É difícil dissociar a indicação de Guilherme Boulos (PSOL-SP) desse giro de orientação do governo. Vindo do MTST, assumindo um papel protagonista nas jornadas de junho de 2013 e aderindo ao PSOL em 2017, Boulos está sendo tratado abertamente pelo governo como um braço na conexão do governo com os movimentos e demandas populares de uma forma mais à quente. Embora a desistência da candidatura a deputado federal desacumule na luta do partido na busca da superação da cláusula de barreira, sua entrada no Ministério não dilui a autonomia do PSOL, mas coloca um novo desafio ao partido como mediador ativo entre governo, movimentos e conflito social.
Tudo isso, já seria o suficiente para fazer de 2025 um ano importante na trajetória do PSOL. Mas a soma de mais um aspecto o torna extradiordinário: a adesão de Manuela D`ávila e seus companheiros. Conecta o partido a duas dinâmicas absolutamente estratégicas. A luta das mulheres e o Movimento Mulheres em Lutas (MEL) que tornaram Manuela uma das maiores lideranças feministas do país e a possibilidade de um caminho migratório para os socialistas que compõem o campo progressista e apostam em uma alternativa anticapitalista para o Brasil.
O movimento de mulheres e a audiência política feminina são uma potência nacional evidente, emergem da luta contra a violência sexual, os feminicídios, os salários mais baixos, a exclusão de postos de comando e decisão e do fato de sustentarem todo o trabalho não pago do cuidado com lares, crianças, idosos e pessoas com deficiência, sem qualquer reconhecimento. São 6 milhões de mulheres a mais do que os homens no Brasil. Não precisa falar muito mais. Manuela liderou um movimento que se propôs a representar essa maioria social. A força mobilizadora do feminismo ficou muito nítida no diálogo entre Manu e Cíntia Chagas, influenciadora conservadora, vítima de violência de gênero. O feminismo demonstra assim capacidade de disputa ampla na sociedade, possibilitando deslocamentos sociais e políticos em direção ao campo progressista.

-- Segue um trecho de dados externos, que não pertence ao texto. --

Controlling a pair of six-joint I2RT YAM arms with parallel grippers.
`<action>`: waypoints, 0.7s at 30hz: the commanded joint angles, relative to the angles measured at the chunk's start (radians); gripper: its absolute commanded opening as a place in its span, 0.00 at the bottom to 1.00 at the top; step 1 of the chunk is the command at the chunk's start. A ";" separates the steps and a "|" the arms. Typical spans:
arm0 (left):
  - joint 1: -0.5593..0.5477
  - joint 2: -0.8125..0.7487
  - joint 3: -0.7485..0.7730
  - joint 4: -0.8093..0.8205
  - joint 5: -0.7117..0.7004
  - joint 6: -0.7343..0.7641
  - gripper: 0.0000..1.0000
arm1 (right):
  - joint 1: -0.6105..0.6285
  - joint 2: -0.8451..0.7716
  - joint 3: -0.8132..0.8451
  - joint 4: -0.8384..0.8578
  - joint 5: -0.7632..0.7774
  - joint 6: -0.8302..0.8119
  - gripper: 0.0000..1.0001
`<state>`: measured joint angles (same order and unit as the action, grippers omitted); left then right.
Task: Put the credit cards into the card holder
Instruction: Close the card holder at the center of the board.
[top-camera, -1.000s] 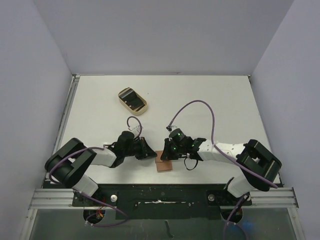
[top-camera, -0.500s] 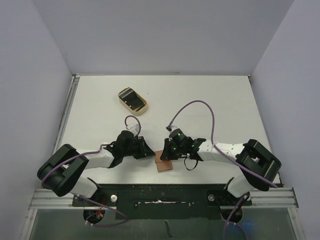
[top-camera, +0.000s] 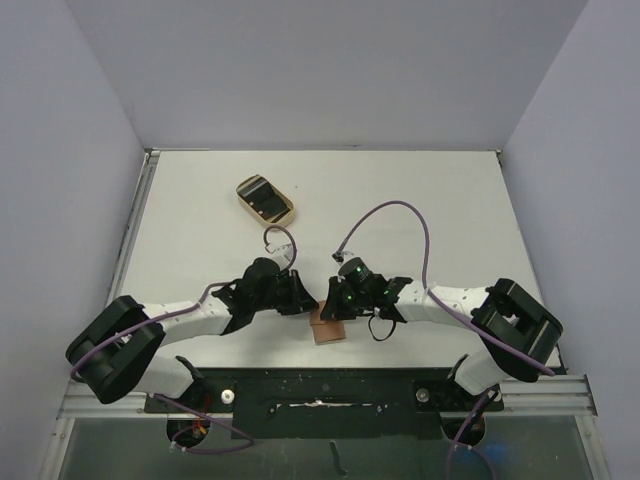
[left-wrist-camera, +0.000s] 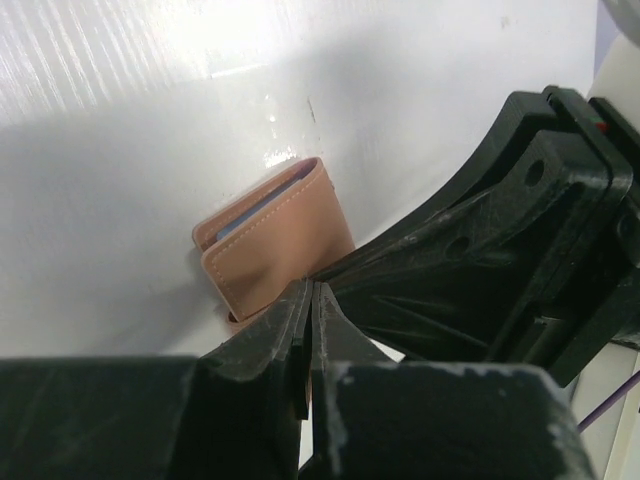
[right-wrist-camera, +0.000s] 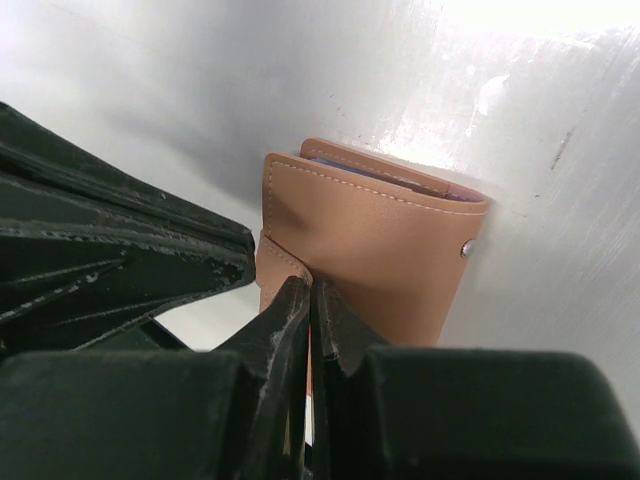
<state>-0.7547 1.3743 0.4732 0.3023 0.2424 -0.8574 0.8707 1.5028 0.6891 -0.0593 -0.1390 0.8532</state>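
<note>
The card holder (top-camera: 326, 329) is a tan-brown folded wallet lying near the table's front edge, with a blue-grey lining showing at its open edge (left-wrist-camera: 262, 209). My right gripper (right-wrist-camera: 312, 292) is shut on the holder's brown tab, close to the snap stud (right-wrist-camera: 466, 248). My left gripper (left-wrist-camera: 312, 290) is shut, its tips against the holder's near edge, and nothing shows between them. The two grippers meet tip to tip over the holder (top-camera: 318, 310). Dark credit cards (top-camera: 264, 197) lie in the tray at the back left.
A tan oval tray (top-camera: 283, 216) stands at the back left of the white table. Purple cables (top-camera: 400, 210) loop above both wrists. Grey walls close in the table on three sides.
My left gripper has edged to the right, up against the card holder, while that arm's elbow swung out to the left. The right arm and the holder have stayed put.
</note>
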 joint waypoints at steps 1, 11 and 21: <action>-0.029 0.002 0.023 0.015 -0.006 0.010 0.00 | -0.005 0.017 -0.021 -0.007 0.027 -0.017 0.00; -0.121 0.078 0.021 0.013 -0.057 -0.033 0.00 | -0.004 0.014 -0.044 0.012 0.024 -0.008 0.00; -0.138 0.079 0.044 -0.125 -0.123 -0.010 0.00 | 0.014 0.023 -0.045 0.023 0.011 -0.020 0.00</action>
<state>-0.8665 1.4376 0.4877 0.2504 0.1658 -0.8803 0.8631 1.5013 0.6643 -0.0284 -0.1425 0.8524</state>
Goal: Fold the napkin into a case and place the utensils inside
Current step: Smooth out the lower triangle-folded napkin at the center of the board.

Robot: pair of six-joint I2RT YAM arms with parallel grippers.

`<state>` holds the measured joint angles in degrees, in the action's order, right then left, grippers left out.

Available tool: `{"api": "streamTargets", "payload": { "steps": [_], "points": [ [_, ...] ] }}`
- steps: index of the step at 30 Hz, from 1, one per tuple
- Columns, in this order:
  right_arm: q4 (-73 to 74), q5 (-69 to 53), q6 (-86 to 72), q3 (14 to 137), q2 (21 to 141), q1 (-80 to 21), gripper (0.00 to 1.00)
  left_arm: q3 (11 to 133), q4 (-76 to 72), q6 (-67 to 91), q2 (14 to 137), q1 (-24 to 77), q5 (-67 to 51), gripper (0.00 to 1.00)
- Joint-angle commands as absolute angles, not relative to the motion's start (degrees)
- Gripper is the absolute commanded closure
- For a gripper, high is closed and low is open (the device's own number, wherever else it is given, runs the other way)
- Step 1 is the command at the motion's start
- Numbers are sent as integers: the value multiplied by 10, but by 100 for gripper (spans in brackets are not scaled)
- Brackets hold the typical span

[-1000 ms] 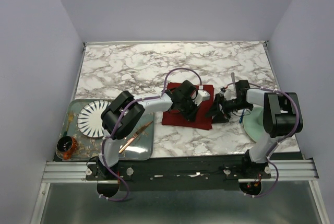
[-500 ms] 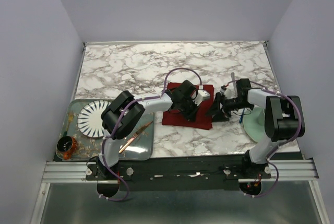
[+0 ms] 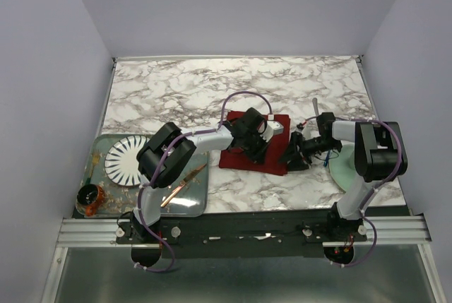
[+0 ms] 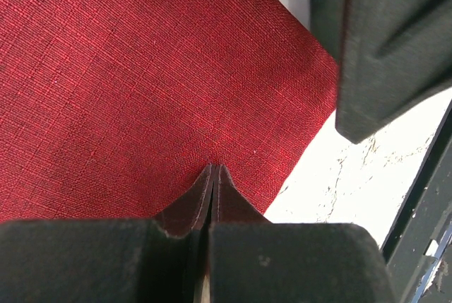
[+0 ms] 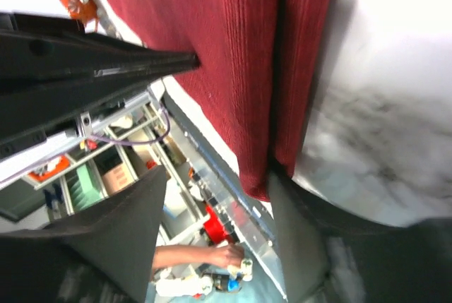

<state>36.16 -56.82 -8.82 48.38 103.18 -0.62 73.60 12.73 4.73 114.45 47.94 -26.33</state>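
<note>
The dark red napkin (image 3: 236,160) lies flat on the marble table, partly folded, with a doubled edge on its right side (image 5: 304,70). My left gripper (image 3: 253,144) is over its middle, shut, with its tips (image 4: 213,170) touching the cloth (image 4: 141,70) near a corner. My right gripper (image 3: 291,156) is open at the napkin's right edge, and the cloth's corner (image 5: 261,179) hangs between its fingers (image 5: 106,246). A pale silvery utensil (image 3: 315,107) lies just behind the right arm. A sliver of the fork's blue handle (image 3: 323,164) shows beside that wrist.
A pale green plate (image 3: 346,170) sits at the right, under the right arm. At the left a metal tray (image 3: 194,204) holds a striped white plate (image 3: 127,159) and a copper knife (image 3: 182,184). A small amber cup (image 3: 90,198) stands at its corner.
My right gripper has slid left up to the napkin's right edge and narrowed a little. My left gripper has stayed on the cloth and closed fully.
</note>
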Motion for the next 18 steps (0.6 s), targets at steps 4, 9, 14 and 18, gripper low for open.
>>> {"api": "streamTargets", "payload": {
  "steps": [4, 9, 14, 18],
  "points": [
    [457, -595, -25, 500, 1040, -3, 52, 738, 140, 53, 1176, 473, -247, 97],
    [454, -555, -25, 504, 1051, -3, 71, 737, 142, 52, 1174, 473, -243, 98],
    [450, -515, -23, 500, 1067, -3, 84, 724, 139, 48, 1167, 472, -237, 99],
    [452, -469, -24, 506, 1078, -3, 99, 722, 141, 49, 1166, 468, -235, 100]
  ]
}}
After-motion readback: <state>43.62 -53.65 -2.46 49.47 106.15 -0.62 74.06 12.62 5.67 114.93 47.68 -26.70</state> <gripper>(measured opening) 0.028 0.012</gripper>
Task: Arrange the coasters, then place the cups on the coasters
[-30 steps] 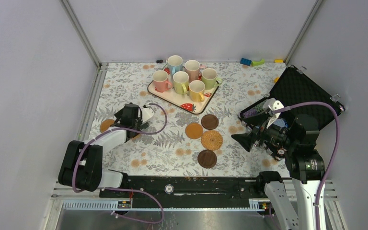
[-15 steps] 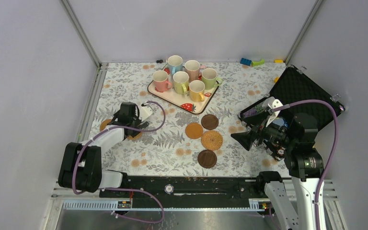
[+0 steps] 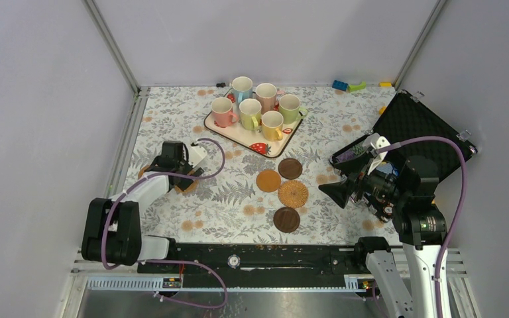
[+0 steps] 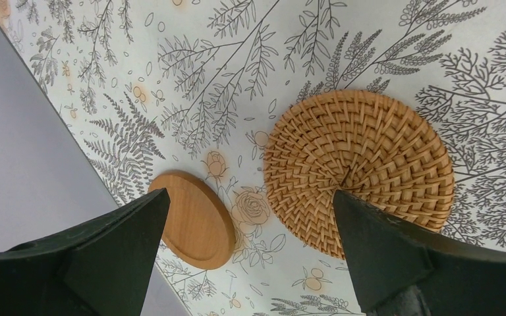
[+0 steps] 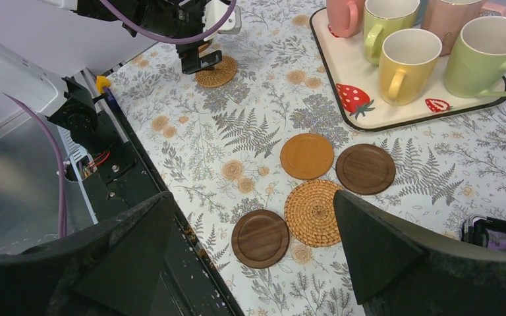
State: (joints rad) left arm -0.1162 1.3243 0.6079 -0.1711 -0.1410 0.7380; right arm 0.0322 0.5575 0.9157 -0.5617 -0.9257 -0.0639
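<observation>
A strawberry-print tray (image 3: pixel 242 136) sits on a floral tablecloth (image 3: pixel 232 192). Right of the tray lies an open black case (image 3: pixel 414 126). Behind the tray, rightward, are a blue block (image 3: pixel 339 85), a green block (image 3: pixel 356 86) and perhaps a yellow block (image 3: pixel 386 84).

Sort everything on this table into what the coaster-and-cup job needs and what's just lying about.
For the job: four coasters mid-table; woven coaster and tan coaster below the left gripper; six mugs.
Lying about: strawberry tray under the mugs, black case, toy bricks.
</observation>
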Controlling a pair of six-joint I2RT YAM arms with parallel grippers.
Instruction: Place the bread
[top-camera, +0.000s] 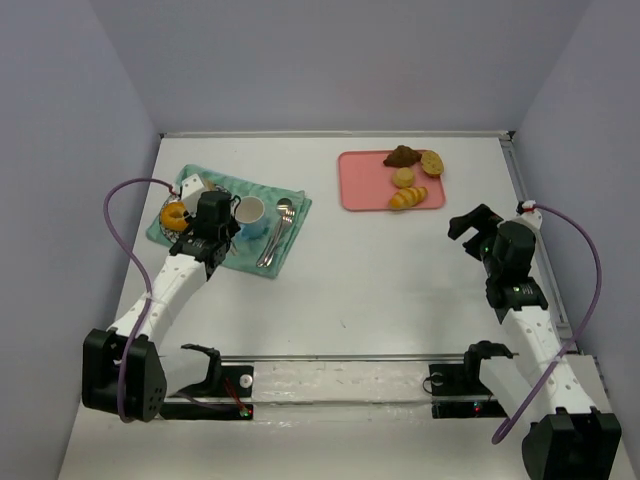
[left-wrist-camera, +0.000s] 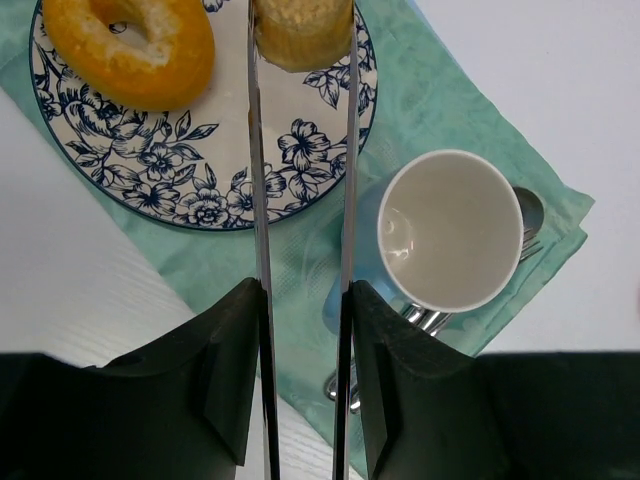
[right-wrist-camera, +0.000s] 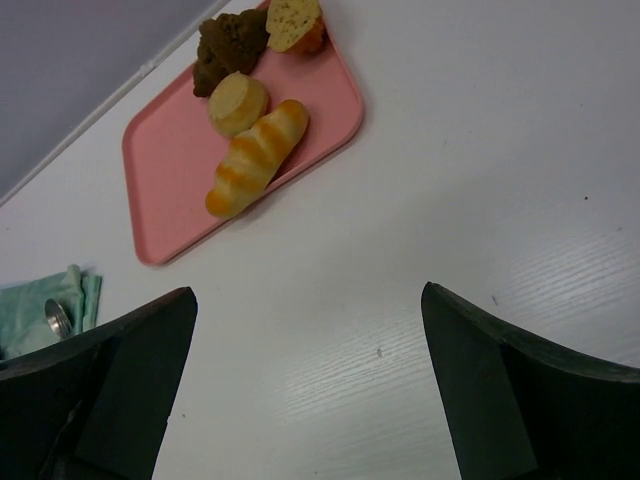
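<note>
Starting at the left, the left tool (left-wrist-camera: 300, 30) was pinching a small bread roll (left-wrist-camera: 303, 40) between the tips of its two long thin fingers, which pressed against the roll's opposite sides. The roll hung over the far part of the floral plate (left-wrist-camera: 230, 170), though whether it touched the china could not be told. It looked light, soft and crumbly, likely to dent under a hard squeeze, so a gentle hold across its middle on the crusted sides seemed the sensible one. Just left of it on the same plate lay a golden bagel (left-wrist-camera: 130, 50), close by but apart, the nearest thing to bump if the roll were set down too far that way. The plate sat on a teal cloth (left-wrist-camera: 430, 110), and to its right on the cloth stood an empty mug (left-wrist-camera: 450, 230), white inside and blue outside, with a spoon (left-wrist-camera: 530, 210) and a fork (top-camera: 272, 245) beyond it. The mug stood near the tool's body and could be knocked on a careless retreat. Farther right, across bare worktop (top-camera: 400, 270), a pink tray (top-camera: 360, 190) carried a dark brown pastry (right-wrist-camera: 230, 45), a cut roll (right-wrist-camera: 292, 22), a round bun (right-wrist-camera: 238, 103) and a striped long roll (right-wrist-camera: 257, 155). At the far right the right tool (right-wrist-camera: 308, 295) hovered over the worktop, fingers spread wide with nothing between them, apart from the tray.
</note>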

A segunda dinâmica, a de abertura de uma rota migratória política em direção ao PSOL, deriva da longa trajetória de Manu na UJS e no PCdoB. Os acertos nos momentos decisivos na história recente da direção majoritária do PSOL, aproximaram o partido do campo progressista. Na medida em que ele cresce institucionalmente sem perder suas fronteiras políticas, militantes e ideológicas, oferece um abrigo para os setores mais à esquerda neste campo. Faz isso sem uma estratégia de confrontação, mas de colaboração sem adesão. Os próximos anos validarão ou não esta hipótese, dependerá de abertura política, generosidade organizativa e capacidade do PSOL de crescer ao mesmo tempo que se reafirmar como opção estratégica.
2025 ainda não acabou, nos reservou depois da filiação da Manu, a derrota da cassação de Glauber Braga (PSOL-RJ) e mais uma grande convocação de manifestações contra o Congresso Inimigo do Povo. No ano que comemora 20 anos, o PSOL dá passos importantes para se consolidar de vez como ferramenta e possibilidade de poder. Como instrumento útil para as maiorias sociais fazerem valer seus direitos. As eleições de 2026 serão um teste importante para verificar e validar ou não estas tendências. A capacidade de manter as ruas e lutas aquecidas são fundamentais para esta consolidação nacional do PSOL. O ano que termina indicou a rota, o que se inicia a colocará à prova.